= INPUT FOR THIS TASK =
====================

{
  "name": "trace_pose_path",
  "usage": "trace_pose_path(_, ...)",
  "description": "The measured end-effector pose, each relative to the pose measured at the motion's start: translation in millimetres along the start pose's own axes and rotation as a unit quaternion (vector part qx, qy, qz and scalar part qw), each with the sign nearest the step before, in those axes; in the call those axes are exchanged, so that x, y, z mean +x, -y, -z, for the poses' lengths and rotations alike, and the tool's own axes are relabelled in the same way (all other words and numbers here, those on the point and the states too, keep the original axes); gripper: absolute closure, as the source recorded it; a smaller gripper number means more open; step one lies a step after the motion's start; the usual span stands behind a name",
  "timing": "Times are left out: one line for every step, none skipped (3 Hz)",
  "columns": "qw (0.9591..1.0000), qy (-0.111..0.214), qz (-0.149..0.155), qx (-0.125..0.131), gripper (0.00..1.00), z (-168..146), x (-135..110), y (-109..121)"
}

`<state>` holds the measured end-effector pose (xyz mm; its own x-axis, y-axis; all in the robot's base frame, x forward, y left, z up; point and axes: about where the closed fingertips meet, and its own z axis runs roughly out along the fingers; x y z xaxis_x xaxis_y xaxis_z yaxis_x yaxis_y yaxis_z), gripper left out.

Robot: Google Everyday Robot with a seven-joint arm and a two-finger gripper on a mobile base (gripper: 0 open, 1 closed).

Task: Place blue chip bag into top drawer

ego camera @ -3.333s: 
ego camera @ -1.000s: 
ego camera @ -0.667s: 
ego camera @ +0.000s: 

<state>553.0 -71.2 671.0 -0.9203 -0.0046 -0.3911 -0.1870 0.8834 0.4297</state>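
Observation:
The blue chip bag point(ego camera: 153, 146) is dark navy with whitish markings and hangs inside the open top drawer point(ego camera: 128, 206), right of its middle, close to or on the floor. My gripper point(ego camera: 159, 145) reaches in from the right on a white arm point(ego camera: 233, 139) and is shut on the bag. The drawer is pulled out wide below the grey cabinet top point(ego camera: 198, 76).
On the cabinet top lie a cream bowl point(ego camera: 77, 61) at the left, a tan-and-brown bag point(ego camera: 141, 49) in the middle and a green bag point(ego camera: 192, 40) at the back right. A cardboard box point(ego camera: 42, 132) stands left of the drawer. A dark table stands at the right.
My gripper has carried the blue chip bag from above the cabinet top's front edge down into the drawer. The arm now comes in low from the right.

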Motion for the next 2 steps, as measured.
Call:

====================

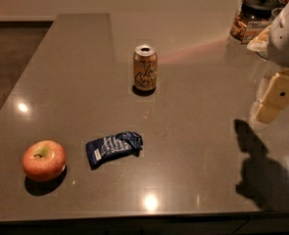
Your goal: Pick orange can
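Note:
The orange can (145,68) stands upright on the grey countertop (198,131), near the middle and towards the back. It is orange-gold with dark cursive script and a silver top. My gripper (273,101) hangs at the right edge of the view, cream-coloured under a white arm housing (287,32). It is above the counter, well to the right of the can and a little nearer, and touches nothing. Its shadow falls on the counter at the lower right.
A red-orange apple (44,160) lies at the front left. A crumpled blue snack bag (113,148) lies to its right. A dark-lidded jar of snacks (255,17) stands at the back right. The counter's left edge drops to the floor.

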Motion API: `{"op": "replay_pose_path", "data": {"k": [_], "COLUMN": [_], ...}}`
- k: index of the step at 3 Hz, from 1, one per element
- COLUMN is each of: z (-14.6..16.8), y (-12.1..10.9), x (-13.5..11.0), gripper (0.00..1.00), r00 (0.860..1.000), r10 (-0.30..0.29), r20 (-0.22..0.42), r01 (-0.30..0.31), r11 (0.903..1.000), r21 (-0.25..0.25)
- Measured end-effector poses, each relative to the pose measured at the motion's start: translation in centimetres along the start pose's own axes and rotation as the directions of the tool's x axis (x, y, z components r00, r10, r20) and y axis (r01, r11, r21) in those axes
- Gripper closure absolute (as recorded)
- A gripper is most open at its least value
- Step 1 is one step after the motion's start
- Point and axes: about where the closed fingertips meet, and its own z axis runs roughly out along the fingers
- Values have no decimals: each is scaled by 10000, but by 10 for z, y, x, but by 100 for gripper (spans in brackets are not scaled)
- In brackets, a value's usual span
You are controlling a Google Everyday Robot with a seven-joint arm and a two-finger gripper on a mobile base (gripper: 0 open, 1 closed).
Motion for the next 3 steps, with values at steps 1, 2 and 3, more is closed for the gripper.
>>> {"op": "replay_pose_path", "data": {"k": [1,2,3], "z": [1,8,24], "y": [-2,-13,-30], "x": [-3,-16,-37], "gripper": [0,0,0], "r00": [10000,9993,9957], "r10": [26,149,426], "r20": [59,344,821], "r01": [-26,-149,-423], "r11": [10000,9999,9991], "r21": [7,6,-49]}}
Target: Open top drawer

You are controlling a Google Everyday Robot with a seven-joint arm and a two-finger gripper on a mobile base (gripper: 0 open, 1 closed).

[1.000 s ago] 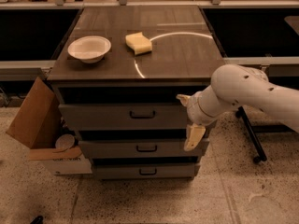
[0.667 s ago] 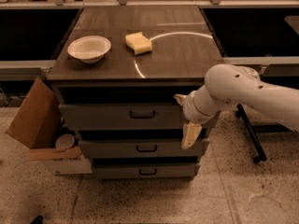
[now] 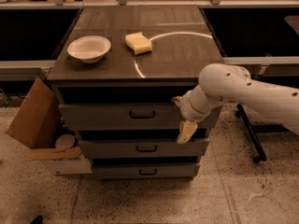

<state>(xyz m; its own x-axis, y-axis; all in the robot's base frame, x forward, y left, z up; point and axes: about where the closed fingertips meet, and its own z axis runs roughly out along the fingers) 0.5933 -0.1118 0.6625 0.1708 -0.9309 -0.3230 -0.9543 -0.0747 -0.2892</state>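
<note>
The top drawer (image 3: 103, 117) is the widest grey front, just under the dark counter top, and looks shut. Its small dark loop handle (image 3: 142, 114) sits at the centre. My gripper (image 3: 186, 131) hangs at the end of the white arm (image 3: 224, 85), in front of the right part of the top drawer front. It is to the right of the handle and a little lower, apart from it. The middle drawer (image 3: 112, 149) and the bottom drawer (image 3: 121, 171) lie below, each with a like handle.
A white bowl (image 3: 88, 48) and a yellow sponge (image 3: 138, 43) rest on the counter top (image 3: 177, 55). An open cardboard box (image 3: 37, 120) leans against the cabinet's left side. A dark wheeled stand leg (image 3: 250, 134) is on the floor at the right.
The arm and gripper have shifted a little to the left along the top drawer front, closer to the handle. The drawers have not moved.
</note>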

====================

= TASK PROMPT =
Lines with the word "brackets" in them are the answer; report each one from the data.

= OUTPUT OF THE EXERCISE =
- Values have no decimals: each is scaled by 10000, but by 10 for z, y, x, but by 100 for gripper (spans in brackets are not scaled)
- In brackets, a value's usual span

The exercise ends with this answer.